I've posted issues and PRs for showstopper issues that took months to get merged in: https://github.com/ArchiveBox/ArchiveBox/issues/991 https://github.com/ArchiveBox/ArchiveBox/pull/1026
You have the opportunity for the community to lean in on ArchiveBox. I understand it's hard to do everything as a solo dev, we've seen many cases in the community where solo devs get burned out or have personal challenges that take priority etc.
It's hard for us users to lean in on ArchiveBox when after a happy month of archiving, things start break and you're left with maintaining a branch of your own fixes that aren't in main. Meanwhile, your solution of soliciting one time donations just makes the whole project feel more rickety and fly-by-night. How about thinking bigger?
We NEED ArchiveBox to be a real thing. Decentralized tooling for archiving is SO IMPORTANT. I care about it and I suspect many people do. I'm posting this so other people who care about it can also comment and chime in and suggest how it can become something we can rely on. Because archiving isn't just about the past, it's about the future.

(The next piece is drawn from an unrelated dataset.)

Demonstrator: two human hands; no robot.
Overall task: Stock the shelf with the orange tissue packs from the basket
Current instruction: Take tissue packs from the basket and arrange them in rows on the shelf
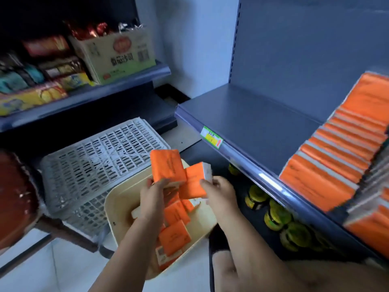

Maybe it needs to be a dev org of three committed part-time maintainers, and a small foundation that people recurrently support is what grants it? IDK. I'm not an expert at how to make open source resilient. There have been discussions about this in the past, but I think it's worth a serious look because ArchiveBox is IMPORTANT and I want it to work any month I decide to re-activate my interest in it. I invite people to discuss ways to make this valuable project more sustianable and resilient.